Exercise:
Filter the records for "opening" and keep each line that has it.

Listed records:
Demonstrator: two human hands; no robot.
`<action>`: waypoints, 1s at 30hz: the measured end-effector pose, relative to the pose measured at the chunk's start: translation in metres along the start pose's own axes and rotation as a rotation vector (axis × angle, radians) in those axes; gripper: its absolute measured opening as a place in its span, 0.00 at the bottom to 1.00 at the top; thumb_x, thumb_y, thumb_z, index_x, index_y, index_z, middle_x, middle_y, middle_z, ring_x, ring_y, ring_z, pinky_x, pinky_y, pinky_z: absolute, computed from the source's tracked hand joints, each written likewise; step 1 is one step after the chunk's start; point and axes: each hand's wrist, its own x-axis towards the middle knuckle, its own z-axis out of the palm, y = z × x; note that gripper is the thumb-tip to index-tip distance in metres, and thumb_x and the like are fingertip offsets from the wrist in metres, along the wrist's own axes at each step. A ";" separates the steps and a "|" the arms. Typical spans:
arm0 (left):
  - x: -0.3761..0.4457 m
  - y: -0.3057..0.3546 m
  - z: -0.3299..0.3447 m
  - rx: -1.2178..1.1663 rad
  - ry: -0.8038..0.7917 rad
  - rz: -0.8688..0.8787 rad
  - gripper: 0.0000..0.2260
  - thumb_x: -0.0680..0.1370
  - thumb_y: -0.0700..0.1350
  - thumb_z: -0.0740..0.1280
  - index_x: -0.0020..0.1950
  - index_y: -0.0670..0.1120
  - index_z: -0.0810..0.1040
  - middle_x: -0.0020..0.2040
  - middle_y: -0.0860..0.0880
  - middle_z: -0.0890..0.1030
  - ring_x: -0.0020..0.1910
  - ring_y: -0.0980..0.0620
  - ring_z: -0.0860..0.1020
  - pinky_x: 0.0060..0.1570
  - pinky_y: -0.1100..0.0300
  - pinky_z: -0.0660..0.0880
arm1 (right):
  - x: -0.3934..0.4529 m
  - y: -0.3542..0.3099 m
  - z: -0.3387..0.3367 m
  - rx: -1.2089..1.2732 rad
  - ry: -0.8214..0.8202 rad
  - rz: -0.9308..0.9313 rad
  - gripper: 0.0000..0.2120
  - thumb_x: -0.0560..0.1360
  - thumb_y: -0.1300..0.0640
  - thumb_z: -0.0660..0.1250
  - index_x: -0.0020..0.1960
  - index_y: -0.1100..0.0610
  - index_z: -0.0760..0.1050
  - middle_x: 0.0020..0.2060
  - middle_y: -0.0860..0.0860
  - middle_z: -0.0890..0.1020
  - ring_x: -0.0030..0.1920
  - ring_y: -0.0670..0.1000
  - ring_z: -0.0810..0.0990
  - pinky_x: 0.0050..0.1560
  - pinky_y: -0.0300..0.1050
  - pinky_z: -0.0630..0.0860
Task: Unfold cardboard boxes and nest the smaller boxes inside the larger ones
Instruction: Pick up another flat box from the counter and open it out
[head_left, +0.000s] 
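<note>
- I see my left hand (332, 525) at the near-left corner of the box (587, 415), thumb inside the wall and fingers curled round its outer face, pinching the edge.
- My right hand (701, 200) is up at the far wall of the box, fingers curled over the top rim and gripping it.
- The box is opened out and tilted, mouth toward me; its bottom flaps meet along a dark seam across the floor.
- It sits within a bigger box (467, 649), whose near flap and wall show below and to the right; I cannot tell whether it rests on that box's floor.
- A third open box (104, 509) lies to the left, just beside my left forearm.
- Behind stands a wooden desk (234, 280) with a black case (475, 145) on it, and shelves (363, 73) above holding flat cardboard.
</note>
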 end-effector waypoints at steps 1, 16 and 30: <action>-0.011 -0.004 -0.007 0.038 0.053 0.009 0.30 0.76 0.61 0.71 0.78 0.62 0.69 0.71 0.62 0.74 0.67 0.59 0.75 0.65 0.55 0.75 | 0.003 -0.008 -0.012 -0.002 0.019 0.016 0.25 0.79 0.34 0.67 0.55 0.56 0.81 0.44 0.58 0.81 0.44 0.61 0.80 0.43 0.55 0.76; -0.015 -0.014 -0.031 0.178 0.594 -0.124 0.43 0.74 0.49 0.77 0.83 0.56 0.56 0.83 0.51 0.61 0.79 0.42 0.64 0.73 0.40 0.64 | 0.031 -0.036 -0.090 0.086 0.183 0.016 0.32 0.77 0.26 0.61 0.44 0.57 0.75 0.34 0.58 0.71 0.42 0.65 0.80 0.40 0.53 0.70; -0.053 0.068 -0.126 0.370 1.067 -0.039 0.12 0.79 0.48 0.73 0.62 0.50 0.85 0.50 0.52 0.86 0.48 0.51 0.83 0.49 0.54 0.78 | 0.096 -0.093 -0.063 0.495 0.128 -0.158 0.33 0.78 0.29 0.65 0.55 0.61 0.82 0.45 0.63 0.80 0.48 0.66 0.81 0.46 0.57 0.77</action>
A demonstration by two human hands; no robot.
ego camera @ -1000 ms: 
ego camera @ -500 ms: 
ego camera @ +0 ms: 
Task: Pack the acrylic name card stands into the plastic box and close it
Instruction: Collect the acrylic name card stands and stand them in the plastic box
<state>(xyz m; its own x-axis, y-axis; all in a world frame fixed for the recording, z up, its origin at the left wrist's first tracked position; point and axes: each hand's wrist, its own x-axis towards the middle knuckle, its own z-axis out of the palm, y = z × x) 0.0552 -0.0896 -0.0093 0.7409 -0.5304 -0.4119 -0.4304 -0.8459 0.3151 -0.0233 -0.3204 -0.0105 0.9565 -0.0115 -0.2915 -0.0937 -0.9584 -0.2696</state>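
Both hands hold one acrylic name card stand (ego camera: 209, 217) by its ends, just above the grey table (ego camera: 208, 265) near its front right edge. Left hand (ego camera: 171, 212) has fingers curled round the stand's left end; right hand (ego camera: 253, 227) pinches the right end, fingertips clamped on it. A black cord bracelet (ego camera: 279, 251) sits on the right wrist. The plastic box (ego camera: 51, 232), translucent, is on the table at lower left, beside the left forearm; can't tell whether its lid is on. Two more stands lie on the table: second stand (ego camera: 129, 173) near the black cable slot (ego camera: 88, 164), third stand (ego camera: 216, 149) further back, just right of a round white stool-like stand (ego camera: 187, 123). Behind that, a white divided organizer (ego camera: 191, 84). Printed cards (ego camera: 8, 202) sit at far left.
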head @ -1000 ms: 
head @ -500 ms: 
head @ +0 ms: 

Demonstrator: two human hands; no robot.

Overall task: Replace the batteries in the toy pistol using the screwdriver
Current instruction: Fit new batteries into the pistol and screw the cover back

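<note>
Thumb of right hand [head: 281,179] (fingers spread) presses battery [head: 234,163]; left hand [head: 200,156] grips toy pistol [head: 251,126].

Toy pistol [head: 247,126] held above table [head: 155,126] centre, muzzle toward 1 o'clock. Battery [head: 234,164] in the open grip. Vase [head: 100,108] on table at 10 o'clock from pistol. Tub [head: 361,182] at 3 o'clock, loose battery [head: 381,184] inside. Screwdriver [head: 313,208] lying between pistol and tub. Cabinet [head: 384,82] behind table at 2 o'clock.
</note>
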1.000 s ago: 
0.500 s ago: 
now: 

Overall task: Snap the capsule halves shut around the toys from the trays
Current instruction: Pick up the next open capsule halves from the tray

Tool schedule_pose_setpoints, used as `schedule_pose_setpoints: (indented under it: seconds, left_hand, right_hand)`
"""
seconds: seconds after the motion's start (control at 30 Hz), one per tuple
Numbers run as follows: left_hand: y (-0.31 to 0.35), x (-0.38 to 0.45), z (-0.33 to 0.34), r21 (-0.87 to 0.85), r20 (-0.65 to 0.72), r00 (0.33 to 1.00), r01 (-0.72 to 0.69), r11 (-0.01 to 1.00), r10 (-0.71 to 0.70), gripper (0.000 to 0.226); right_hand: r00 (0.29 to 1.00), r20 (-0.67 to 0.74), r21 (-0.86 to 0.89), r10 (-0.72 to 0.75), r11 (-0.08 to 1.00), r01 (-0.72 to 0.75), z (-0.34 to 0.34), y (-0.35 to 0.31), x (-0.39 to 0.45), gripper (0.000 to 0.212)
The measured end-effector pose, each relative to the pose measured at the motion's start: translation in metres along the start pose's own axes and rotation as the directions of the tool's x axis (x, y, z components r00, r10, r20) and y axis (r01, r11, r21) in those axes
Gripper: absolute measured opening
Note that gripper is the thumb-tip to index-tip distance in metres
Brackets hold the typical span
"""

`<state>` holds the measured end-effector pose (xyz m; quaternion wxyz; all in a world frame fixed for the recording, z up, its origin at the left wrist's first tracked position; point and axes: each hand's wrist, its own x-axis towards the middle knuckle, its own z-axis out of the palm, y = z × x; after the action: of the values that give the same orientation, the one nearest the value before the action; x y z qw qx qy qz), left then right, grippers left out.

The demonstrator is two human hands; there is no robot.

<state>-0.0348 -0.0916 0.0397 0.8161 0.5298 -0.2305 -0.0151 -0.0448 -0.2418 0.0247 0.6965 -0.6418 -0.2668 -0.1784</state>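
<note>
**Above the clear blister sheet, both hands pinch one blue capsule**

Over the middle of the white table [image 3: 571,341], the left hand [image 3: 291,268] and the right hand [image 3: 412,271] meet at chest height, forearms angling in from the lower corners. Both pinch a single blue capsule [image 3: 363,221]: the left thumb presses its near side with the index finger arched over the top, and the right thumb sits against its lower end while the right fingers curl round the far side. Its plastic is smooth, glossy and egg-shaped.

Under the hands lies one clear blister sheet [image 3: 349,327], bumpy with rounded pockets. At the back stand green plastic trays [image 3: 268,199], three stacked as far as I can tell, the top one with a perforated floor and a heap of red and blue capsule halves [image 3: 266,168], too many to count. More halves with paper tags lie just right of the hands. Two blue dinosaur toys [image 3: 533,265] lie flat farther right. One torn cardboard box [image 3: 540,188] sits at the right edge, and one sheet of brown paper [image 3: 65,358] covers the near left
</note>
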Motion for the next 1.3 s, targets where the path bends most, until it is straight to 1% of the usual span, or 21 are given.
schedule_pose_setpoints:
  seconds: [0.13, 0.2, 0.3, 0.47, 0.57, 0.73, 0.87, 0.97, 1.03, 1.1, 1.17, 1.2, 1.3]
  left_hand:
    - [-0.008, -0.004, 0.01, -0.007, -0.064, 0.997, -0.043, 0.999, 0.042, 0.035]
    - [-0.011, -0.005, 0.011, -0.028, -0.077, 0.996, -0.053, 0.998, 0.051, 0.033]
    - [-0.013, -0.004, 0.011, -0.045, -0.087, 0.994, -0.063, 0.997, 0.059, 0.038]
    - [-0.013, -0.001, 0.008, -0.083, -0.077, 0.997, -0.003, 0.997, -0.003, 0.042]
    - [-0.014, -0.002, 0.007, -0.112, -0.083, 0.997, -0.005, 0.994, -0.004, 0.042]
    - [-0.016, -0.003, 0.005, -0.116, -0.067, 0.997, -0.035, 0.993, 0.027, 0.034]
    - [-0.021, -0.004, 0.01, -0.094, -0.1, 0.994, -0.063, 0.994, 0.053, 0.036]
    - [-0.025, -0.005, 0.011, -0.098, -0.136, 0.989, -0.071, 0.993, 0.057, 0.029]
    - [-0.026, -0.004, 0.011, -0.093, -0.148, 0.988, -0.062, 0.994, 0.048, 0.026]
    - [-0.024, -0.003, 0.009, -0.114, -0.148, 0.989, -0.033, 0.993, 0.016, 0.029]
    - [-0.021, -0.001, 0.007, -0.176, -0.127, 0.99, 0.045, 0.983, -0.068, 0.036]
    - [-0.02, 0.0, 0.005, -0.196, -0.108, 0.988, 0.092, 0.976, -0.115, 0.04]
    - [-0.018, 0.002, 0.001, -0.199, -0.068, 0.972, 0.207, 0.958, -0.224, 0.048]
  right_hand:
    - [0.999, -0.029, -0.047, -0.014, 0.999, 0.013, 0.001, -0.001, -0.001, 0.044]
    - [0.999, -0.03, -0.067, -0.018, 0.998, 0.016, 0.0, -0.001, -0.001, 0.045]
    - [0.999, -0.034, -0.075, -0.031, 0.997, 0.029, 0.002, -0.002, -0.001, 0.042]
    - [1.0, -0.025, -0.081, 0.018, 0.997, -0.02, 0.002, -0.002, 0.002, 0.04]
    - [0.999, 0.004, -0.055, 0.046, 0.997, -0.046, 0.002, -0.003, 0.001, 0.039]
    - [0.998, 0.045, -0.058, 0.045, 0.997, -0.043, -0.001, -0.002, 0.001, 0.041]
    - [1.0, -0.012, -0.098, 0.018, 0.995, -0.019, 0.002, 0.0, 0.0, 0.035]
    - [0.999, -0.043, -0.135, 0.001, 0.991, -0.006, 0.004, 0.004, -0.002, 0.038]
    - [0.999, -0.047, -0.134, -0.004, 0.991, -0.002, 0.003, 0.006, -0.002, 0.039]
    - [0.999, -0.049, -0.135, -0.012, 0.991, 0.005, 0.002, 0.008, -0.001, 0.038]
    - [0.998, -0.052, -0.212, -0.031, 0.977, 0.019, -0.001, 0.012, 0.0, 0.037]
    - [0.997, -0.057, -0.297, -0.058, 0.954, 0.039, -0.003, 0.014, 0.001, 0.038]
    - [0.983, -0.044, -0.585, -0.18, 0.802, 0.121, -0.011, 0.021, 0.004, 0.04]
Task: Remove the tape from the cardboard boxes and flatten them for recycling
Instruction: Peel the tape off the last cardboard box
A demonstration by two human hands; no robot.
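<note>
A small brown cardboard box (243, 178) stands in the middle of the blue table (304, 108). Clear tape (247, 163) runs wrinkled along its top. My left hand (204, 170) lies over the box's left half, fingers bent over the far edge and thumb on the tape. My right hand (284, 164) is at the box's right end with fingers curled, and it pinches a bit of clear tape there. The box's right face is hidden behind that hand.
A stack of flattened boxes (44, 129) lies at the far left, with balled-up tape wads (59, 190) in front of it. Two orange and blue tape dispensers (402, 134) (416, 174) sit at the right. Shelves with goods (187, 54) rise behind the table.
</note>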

Reply to the task:
`<action>`: waypoints, 1s at 30hz: the measured end-effector pose, relative to the pose measured at the chunk's start: translation in metres along the start pose's own axes and rotation as a rotation vector (axis × angle, radians) in those axes; gripper: its absolute measured opening as a place in its span, 0.00 at the bottom to 1.00 at the top; thumb_x, thumb_y, thumb_z, index_x, index_y, index_z, middle_x, middle_y, middle_z, ring_x, ring_y, ring_z, pinky_x, pinky_y, pinky_z: absolute, computed from the source's tracked hand joints, each written likewise; step 1 is one step after the chunk's start; point and axes: each hand's wrist, its own x-axis towards the middle knuckle, its own z-axis out of the palm, y = z × x; note that gripper is the thumb-tip to index-tip distance in metres, and thumb_x and the like are fingertip offsets from the wrist in metres, along the wrist's own axes at each step. A ";" separates the steps and a "|" the arms. Typical spans:
Gripper: absolute measured opening

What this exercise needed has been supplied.